Friday, February 22, 2008

Exploiting Logged Out XSS Vulnerabilities

Usually when we consider vulnerabilities which are only rendered when a user is logged out (e.g. a side bar which renders a vulnerable login form when logged out, and a menu otherwise), the known methods of attack lie in, first getting the user logged out, and then doing one of the following:

  • Extracting login information from the Password Manager

  • Modifying a client-side data store, such as cookies or Flash LSO's to create an attack which fires later when a user is logged in

  • Conducting a Session Fixation attack



Some new possibilities for attacking these vulnerabilities are:


  • Reading the Browser Cache via XSS

  • Semi-Logging the User Out



Reading the Browser Cache via XSS


Most browsers do not let you read pages which have not been explicitly cached, and where the Expires or Cache-Control headers have not been set, except Internet Explorer.

If you use the XmlHttpRequest object to make a request to a resource which has no caching information attached to it you will simply get back the cached copy which may contain sensitive information such as the person's billing details, or other juicy information you an use in other exploits.

But since security people have been parroting on about how websites need to make sure that they don't let the browser cache something because the user may be using a public computer, etc, etc, this is much less viable, however at least we now have a real reason for recommending people to not let the browser cache things.

Semi-Logging the User Out


However before we jump to the conclusion that the vulnerability is only triggered when the user is logged out let us consider what it really means to be "logged in".

To be "logged in" is to send the web application a cookie header which gets parsed by the server/web application framework (e.g. Apache/PHP), and the parsed value is associated by the application with a valid session.

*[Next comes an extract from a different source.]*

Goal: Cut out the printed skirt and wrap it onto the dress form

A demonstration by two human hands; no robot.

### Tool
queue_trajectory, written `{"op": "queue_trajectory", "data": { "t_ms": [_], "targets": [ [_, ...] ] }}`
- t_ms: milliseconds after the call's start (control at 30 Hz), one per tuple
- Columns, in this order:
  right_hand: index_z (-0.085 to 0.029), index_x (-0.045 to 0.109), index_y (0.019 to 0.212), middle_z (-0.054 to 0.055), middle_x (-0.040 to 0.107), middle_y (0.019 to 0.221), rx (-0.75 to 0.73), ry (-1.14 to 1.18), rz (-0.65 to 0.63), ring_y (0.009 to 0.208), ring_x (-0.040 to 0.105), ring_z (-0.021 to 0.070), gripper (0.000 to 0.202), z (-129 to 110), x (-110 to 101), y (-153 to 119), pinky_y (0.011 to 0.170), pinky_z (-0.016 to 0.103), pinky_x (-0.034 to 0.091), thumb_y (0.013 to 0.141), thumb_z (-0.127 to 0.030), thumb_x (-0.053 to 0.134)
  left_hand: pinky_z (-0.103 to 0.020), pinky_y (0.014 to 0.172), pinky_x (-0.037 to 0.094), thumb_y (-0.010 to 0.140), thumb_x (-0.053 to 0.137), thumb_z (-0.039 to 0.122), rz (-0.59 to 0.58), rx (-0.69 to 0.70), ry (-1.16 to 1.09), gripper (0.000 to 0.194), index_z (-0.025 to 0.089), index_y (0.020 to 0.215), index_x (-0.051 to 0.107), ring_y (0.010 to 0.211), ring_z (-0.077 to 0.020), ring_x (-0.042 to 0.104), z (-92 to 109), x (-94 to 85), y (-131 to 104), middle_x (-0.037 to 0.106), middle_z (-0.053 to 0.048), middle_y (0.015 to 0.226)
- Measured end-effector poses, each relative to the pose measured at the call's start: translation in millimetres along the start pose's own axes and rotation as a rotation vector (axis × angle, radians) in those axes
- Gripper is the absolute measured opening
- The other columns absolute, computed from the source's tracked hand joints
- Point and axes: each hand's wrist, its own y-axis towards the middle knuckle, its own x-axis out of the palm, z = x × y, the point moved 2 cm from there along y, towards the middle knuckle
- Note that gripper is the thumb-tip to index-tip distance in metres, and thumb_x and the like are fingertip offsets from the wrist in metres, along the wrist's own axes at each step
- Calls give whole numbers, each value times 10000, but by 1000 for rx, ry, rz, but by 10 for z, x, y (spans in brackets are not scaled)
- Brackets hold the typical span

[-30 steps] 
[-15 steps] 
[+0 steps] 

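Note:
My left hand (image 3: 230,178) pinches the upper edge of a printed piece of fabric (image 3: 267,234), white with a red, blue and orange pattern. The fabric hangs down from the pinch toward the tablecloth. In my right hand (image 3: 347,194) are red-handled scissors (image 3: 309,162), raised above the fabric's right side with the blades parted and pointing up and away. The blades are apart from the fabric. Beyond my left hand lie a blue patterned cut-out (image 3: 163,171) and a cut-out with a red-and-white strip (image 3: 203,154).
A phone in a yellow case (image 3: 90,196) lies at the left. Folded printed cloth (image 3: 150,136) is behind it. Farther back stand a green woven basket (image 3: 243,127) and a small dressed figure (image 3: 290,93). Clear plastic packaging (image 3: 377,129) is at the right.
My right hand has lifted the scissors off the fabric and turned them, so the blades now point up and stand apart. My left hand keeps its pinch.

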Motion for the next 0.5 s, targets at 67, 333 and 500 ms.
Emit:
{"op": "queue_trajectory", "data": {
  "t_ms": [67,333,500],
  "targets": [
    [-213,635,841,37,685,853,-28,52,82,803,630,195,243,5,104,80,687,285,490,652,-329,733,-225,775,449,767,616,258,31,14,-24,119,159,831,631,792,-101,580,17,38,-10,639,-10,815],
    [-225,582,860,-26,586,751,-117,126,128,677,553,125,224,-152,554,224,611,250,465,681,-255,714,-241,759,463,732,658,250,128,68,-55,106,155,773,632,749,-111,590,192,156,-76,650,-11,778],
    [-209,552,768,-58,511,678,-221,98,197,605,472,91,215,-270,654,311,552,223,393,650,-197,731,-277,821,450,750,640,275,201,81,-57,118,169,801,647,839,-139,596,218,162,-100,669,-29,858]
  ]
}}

So conversely, when are you "logged out"? You're logged out whenever the above series of events (plus any other steps I missed) don't fall exactly into place.

So if we start with a user who is currently logged in; instead of logging them out completely via CSRF (or just waiting until they log themselves out), the trick here is to create an exploit which fires when the browser still holds the users cookies, but the application doesn't receive those cookies exactly.

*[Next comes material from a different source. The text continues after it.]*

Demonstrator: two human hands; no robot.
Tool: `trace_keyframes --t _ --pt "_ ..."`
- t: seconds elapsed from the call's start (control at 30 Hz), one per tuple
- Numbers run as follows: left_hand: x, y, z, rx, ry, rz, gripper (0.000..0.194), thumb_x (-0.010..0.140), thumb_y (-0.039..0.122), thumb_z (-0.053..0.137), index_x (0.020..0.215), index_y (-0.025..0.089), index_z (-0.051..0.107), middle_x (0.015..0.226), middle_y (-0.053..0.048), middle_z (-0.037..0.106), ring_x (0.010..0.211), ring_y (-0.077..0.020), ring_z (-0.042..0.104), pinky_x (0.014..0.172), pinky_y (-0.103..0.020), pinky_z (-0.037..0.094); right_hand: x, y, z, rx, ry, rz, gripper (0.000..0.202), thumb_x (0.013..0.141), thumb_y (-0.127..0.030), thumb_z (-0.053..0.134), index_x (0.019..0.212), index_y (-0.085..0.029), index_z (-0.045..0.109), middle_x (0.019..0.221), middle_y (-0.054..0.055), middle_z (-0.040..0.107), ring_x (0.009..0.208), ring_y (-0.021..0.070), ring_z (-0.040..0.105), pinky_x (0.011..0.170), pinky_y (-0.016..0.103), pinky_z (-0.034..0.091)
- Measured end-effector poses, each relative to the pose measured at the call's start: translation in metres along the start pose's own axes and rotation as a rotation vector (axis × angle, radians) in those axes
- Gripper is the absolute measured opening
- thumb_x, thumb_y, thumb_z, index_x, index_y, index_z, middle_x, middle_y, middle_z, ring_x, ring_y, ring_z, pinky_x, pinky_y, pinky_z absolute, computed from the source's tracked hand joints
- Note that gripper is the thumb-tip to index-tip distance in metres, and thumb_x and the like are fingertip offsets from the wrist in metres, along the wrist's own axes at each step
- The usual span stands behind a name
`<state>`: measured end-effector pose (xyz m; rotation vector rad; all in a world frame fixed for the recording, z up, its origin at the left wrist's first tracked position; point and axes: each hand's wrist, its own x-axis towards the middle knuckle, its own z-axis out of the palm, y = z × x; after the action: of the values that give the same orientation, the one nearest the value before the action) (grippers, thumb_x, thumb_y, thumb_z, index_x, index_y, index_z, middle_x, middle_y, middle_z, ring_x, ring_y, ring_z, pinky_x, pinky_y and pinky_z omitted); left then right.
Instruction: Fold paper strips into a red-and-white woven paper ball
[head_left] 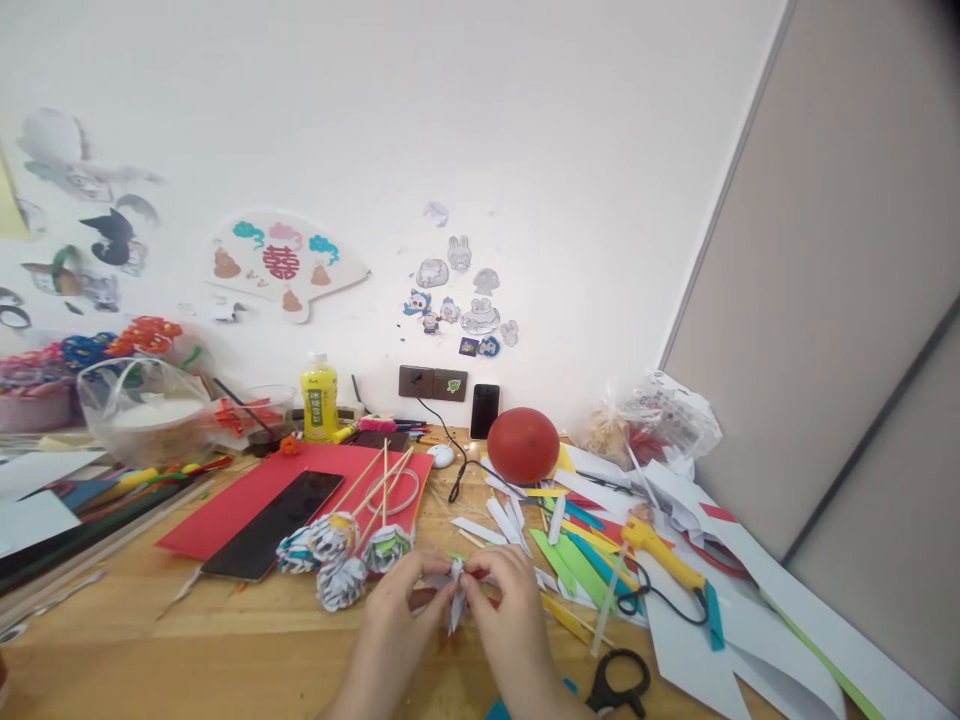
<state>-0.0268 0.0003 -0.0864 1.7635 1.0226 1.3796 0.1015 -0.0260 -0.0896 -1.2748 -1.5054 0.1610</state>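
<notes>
Both hands meet over the wooden table, near its front. My left hand (400, 612) pinches a small folded strip of white paper (455, 612) from the left side. From the right, my right hand (508, 610) closes thumb and fingertips on the same strip, which points down between the hands. A bit of green shows just above the fingertips. Close to my left hand lie several crumpled paper flowers (341, 585) on thin wooden sticks (385, 480). Black-handled scissors (619, 682) lie by my right forearm, their blades hidden.
A yellow hot glue gun (667, 555) with a black cord lies right, among paper scraps (577, 560) and white sheets (780, 620). Behind are a red balloon (523, 446), a propped phone (485, 411) and a yellow bottle (320, 400). A black phone (274, 525) overlaps red card (206, 512).
</notes>
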Motion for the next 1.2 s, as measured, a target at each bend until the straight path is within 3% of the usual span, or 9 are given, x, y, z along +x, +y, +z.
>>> trace_keyframes --t 0.2,0.43,0.77,1.03,1.2 --pt "0.003 0.01 -0.006 0.091 -0.09 0.015 0.003 0.068 0.021 0.06 0.067 0.02 0.057 0.073 -0.001 0.058 0.072 -0.0187 0.059 0.055 -0.024 0.051 0.004 0.002 -0.002 0.13 -0.088 0.072 0.017 0.069 -0.001 0.05 0.071 -0.018 0.052 0.076 0.002 0.054 0.077 0.0186 0.052 0.068 0.028 0.042" --pt "0.006 0.013 -0.01 0.222 -0.137 0.024 0.008 0.071 0.024 0.059 0.066 0.02 0.054 0.067 0.0 0.058 0.064 -0.0175 0.055 0.059 -0.026 0.043 0.016 0.008 -0.018 0.306 -0.317 0.021 0.013 0.071 -0.009 0.056 0.079 -0.019 0.057 0.083 0.001 0.054 0.084 0.0177 0.054 0.077 0.028 0.042" --pt "0.013 0.015 -0.014 0.072 -0.27 -0.064 0.01 0.07 0.027 0.059 0.067 0.02 0.053 0.07 0.0 0.057 0.07 -0.0185 0.055 0.063 -0.027 0.043 0.02 0.007 -0.02 0.421 -0.43 0.235 0.007 0.071 -0.019 0.061 0.077 -0.019 0.056 0.08 -0.001 0.054 0.079 0.0166 0.053 0.069 0.025 0.043" --pt "0.014 0.017 -0.013 0.036 -0.27 -0.108 0.007 0.069 0.024 0.059 0.065 0.019 0.055 0.068 0.001 0.058 0.069 -0.0176 0.056 0.059 -0.024 0.045 0.021 0.006 -0.016 0.315 -0.321 0.204 0.008 0.067 -0.011 0.06 0.069 -0.018 0.057 0.073 -0.002 0.055 0.074 0.0156 0.054 0.067 0.024 0.042" --pt "0.012 0.017 -0.011 0.039 -0.245 -0.127 0.009 0.069 0.025 0.06 0.063 0.019 0.056 0.067 0.001 0.059 0.066 -0.0176 0.058 0.056 -0.024 0.046 0.025 0.0 -0.023 0.254 -0.348 0.153 0.008 0.069 -0.01 0.059 0.07 -0.018 0.06 0.074 -0.001 0.059 0.075 0.016 0.057 0.07 0.025 0.044"
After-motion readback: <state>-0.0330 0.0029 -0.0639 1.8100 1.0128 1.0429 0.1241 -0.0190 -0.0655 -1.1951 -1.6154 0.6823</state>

The easiest and most generic place (I found) to attack this chain is to alter what the browser sends, and therefore the server receives.

Until the latest version of Flash (which is 9,0,115,0), the following code ran properly and let us tamper with the Cookie header:

class Attack {
static function main(mc) {
var req:LoadVars = new LoadVars();
req.addRequestHeader("Cookie", "PHPSESSID=junk");
req.x = "y";
req.send("http://site.com/page.php?variable=",
"_self", "POST");
// Note: The method must be POST, and must contain
// POST data, otherwise headers don't get attached
}
}


Unfortunately this does not work in IE, since IE seems to stop plugins from playing with the Cookie headers it sends.

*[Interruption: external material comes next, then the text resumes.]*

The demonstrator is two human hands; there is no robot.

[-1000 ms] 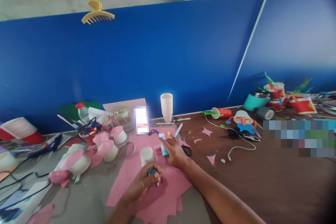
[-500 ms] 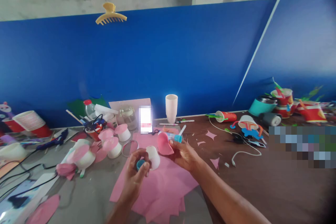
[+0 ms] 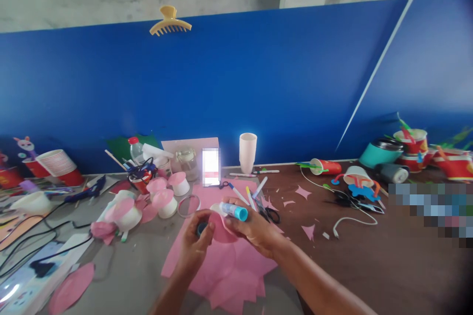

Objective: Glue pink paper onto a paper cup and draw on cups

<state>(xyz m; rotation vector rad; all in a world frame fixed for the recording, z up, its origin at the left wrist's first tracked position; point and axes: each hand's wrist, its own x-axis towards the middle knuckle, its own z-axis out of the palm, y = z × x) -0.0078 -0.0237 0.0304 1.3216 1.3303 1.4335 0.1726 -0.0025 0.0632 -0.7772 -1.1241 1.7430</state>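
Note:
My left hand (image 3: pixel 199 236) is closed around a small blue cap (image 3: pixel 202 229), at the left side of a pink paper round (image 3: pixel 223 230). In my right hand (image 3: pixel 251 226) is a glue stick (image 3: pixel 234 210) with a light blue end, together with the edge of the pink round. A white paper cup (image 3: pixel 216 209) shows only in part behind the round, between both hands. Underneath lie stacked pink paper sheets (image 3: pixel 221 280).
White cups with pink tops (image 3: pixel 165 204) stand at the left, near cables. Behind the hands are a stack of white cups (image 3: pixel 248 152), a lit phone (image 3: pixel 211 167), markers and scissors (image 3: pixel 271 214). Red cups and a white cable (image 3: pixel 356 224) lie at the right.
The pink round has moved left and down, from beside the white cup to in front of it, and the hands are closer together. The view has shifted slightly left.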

Furthermore, this does not actually replace the Cookie header which the browser sends, rather it forces the browser to send an additional Cookie header which would make the relevant part of the HTTP request look something like to this:

Cookie: PHPSESSID=valid_id
Cookie: PHPSESSID=junk


Which PHP (and pretty much every other Server/web application framework) would reconcile into the single PHPSESSID value of:

valid_id, PHPSESSID=junk

Which is of course not a valid session token, and the application treats the user as logged out, and our XSS executes as if the user was logged out, however since the browser still has all the cookies, so we can either steal them or get the user to perform actions on our behalf, etc.

The less generic, but still working approach is to overwrite overwrite the cookies for your particular path only, either via an XSS from a related subdomain or by abusing a cross-site cookie bug in a browser (check my last post).

1 comment:

Anonymous said...

Could you please give out a sample swf file? Because I cannot reproduce it.